The Motus Story – Part One: Validation

A new series of stories from the pen of moto-adventurer Neale Bayly.

Record-setting machines leaving a trail of salt from UT to AL.

As night fell on the Rocky Mountains close to two miles high into the cold, crisp air, two motorcycle riders pulled into a gas station for coffee and a fill up. Dressed in light summer gear, the pair, close to freezing and exhausted, took stock of the situation. With only 100 miles to a hot shower and comfortable bed in Denver, they decided that instead of calling it quits, they would push through the night, with the last of the adrenaline from the previous days’ adventure on the famous Bonneville Salt flats still coursing through their veins.

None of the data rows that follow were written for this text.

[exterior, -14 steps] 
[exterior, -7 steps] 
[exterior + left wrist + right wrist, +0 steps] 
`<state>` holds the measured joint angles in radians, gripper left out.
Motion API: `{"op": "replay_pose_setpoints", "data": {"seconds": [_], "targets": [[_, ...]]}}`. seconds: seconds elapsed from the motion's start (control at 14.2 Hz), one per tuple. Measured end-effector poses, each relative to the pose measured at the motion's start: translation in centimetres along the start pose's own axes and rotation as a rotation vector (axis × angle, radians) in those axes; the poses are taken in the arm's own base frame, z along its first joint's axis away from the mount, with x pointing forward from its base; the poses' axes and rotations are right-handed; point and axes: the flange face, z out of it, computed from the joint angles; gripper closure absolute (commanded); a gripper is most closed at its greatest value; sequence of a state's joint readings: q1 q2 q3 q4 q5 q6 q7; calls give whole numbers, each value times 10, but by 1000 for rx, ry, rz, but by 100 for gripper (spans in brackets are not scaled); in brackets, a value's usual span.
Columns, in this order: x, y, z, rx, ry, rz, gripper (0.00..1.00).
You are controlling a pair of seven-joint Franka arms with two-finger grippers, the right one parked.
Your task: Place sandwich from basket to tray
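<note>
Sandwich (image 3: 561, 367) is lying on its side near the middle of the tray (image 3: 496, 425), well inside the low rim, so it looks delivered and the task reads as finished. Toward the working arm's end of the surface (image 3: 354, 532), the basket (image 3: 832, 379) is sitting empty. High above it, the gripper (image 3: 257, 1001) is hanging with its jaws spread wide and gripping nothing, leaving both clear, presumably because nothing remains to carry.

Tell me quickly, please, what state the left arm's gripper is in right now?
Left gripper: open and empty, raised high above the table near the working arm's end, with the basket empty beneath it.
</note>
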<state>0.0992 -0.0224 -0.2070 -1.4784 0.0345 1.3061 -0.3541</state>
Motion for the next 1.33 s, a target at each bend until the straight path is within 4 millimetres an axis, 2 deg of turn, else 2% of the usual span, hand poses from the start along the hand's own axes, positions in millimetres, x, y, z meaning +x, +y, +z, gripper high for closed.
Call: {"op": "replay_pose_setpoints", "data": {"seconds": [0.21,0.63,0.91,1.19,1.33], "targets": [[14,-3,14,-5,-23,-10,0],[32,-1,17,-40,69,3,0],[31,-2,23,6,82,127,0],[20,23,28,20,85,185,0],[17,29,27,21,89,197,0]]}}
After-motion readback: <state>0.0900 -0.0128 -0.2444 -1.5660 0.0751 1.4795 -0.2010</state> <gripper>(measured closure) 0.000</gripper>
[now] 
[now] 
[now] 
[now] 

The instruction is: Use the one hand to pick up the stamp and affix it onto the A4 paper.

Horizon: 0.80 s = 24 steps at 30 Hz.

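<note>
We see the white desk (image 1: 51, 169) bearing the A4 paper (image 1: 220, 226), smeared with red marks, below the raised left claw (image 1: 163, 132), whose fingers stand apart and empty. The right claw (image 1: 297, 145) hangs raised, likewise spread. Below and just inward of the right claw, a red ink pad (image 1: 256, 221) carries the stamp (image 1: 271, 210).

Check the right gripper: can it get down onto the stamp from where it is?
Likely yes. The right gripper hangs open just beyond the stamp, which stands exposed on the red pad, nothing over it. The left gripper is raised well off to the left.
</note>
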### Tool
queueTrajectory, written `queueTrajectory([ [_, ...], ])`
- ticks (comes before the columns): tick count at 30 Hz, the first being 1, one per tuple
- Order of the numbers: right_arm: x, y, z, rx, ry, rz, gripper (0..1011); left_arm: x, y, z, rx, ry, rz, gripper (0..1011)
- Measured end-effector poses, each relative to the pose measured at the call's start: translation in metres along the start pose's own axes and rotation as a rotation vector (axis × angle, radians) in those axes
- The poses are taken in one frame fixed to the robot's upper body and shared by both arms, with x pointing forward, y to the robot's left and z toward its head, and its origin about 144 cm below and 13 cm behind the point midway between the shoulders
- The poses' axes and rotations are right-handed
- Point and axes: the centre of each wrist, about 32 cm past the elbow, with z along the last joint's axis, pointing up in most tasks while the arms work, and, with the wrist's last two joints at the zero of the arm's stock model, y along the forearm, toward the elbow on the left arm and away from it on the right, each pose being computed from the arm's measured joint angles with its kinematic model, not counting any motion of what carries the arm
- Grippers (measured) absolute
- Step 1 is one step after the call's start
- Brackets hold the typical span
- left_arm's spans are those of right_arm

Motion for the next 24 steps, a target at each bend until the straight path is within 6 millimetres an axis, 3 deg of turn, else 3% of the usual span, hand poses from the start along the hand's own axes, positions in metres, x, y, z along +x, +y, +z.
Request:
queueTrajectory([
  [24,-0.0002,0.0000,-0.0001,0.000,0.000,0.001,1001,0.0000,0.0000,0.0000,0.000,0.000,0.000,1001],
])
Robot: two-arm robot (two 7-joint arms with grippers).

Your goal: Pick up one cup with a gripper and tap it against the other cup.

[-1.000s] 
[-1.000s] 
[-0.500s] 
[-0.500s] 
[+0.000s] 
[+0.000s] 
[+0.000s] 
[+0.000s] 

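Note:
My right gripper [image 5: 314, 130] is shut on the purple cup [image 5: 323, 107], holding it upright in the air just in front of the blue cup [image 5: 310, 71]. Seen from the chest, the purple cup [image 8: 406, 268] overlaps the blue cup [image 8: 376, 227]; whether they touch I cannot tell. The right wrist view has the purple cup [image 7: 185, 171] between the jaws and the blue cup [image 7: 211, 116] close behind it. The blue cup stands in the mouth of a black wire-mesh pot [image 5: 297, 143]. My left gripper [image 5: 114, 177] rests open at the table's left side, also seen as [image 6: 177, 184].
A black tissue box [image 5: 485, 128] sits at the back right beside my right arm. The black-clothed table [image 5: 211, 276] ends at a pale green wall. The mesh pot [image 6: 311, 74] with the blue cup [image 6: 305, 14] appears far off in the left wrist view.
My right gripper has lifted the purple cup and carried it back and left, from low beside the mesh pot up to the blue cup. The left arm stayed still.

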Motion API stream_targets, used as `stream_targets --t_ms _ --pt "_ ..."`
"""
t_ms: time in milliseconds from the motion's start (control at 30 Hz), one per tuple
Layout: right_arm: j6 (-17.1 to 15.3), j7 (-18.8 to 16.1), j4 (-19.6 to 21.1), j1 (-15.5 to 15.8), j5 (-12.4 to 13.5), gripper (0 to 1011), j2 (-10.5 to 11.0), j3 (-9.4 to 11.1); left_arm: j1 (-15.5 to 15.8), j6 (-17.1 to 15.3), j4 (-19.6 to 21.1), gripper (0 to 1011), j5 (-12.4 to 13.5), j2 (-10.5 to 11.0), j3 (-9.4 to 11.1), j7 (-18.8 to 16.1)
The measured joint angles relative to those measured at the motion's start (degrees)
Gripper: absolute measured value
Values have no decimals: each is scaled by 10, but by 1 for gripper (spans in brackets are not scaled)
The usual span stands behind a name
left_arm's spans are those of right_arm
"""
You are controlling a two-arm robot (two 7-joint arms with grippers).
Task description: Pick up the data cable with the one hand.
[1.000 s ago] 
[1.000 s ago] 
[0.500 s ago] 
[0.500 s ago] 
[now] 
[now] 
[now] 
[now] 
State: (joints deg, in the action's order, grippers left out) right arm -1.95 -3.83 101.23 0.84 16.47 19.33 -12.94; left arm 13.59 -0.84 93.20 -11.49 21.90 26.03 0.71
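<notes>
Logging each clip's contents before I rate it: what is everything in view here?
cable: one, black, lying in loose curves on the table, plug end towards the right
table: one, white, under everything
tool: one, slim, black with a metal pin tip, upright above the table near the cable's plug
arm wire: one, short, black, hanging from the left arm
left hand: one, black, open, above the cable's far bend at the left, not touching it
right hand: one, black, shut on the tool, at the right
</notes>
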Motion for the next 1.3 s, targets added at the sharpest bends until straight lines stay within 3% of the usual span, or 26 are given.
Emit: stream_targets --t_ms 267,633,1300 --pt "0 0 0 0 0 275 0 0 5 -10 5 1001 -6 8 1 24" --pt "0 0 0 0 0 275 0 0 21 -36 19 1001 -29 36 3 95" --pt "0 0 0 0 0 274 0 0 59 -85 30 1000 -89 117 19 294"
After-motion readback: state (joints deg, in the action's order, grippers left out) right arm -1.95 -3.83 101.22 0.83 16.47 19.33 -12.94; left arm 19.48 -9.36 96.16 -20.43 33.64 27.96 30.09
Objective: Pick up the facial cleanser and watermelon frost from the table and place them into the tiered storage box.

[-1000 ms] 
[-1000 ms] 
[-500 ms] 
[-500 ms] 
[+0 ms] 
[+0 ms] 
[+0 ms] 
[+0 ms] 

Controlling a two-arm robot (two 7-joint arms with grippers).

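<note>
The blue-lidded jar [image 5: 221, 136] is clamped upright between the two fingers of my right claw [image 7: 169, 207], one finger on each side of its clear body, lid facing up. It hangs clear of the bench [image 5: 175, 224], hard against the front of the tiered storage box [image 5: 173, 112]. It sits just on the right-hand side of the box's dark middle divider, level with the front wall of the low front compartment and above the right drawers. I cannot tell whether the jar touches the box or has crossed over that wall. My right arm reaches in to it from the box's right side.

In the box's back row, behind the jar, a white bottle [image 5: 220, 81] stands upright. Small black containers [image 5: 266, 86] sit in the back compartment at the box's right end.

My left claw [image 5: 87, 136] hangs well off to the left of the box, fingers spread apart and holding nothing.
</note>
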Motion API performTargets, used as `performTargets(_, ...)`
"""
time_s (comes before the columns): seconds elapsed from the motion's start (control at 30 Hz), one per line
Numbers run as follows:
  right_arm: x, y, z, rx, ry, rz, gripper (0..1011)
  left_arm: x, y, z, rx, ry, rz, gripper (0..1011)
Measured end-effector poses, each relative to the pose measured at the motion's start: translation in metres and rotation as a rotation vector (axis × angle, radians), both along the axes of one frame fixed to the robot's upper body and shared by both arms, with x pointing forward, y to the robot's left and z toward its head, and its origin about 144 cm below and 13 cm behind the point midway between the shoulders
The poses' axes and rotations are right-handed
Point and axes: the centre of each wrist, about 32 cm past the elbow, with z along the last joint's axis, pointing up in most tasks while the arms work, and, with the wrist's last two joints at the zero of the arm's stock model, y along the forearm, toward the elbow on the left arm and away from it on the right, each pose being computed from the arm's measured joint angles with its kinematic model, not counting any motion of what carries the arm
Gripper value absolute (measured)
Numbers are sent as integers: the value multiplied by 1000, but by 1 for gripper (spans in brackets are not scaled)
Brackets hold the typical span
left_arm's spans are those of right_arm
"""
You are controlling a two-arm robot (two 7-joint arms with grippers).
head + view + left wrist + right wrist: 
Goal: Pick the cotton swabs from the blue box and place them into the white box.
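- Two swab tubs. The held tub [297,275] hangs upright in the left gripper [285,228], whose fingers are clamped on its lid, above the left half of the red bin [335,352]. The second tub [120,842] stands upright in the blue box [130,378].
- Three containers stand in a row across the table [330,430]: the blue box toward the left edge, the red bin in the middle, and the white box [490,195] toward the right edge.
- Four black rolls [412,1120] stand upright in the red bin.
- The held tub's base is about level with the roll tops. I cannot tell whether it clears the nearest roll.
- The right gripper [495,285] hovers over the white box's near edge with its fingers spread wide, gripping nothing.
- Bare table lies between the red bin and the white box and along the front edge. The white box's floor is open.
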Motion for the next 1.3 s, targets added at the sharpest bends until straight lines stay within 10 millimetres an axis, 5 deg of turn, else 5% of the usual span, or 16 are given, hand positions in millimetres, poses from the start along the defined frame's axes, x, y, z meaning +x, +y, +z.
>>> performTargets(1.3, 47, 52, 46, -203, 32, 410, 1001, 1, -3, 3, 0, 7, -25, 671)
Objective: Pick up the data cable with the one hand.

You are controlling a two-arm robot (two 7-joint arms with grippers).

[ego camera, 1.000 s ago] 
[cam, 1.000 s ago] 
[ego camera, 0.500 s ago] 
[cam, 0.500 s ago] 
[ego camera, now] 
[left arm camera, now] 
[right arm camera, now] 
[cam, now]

To the untrained eye, two slightly-built guys approaching forty years of age had ridden a pair of modern sport-touring motorcycles into a gas station and quickly left. A motorcycle aficionado though would have seen the founders of Motus Motorcycles, Brian Case and Lee Conn, riding motorcycles they had conceived, produced, and brought to market. Two motorcycles that had just taken production land speed records at Bonneville.

Somewhere in Missouri about 19 hours in on a 30+ hour ride.

Still covered in salt, with the ink of their achievement not even dry in the history books, the story they could have spun to the press was one of the two heroes riding hard and fast for 2,000 miles in 33 hours to show the durability and comfort of their record-breaking machines. The simple truth was that they missed their families and just wanted to be home as fast as they could.

The decision to race at Bonneville was pre-ordained long before Motus was born. Brian grew up with salt and gasoline in his veins as a ten-year-old boy attending the famous races with his motorcycle-riding father. Lee also watched his father set unlikely land speed records on Moto Guzzis. Graduating from the school of “Grit and Determination,” it wasn’t enough to spend six years bringing their dream of building the first American V4 sport-touring motorcycle to market. They wanted to prove themselves on the salt, so it was just a matter of time before they went in search of that often-elusive timing slip.

MSTRs staged for for tech inspection and engine teardown to verify displacement. 

As the Motus crew prepared for Bonneville, the mission was clear. Take two MSTRs from the demo fleet, and with some preparation similar to what you need to ride at a track day, unload them, race them, and come home with a record. Lee and Brian would each enter a bike in a separate Production class so they could compete for their own record. The motorcycle gods were clearly pleased, after all it was the 100th anniversary of the famous time trials: within a few difficult runs on the tricky salt, both bikes set records in their respective classes. Brian took 1650cc P-PG at 163.982 mph and Lee came in at 1650cc P-PP at 165.813 mph with top speeds of almost 170 mph.

The van caught fire due to an unfortunately placed alternator. Mercedes had not considered customers driving through 10″ of salt water. Master tech Matt Bright hopped on an MST and rode to Salt Lake City to pick up the replacement. 

Back in Birmingham, Alabama, Lee and Brian put the record-breaking motorcycles back in the test fleet, hung the race posters on the wall, put the plaques on the shelf, then quickly rolled up their sleeves and got back to work. The new sport-touring motorcycle they had designed was able to go to Bonneville, claim land speed records, be ridden home, and slip back into the demo fleet as if it had never been gone. A production Motus later topped 175 mph in a standing mile on asphalt, but the point had been made. Both bikes had the durability, reliability, and massive power from the big-bang V4 to deal with the wet salt, and the stability and comfort to run long distances at speed on their cross-country ride home. All proven in one mad adventure. The Motus MSTR.

Motus V4 Factory Racing went 2/2 in its first event.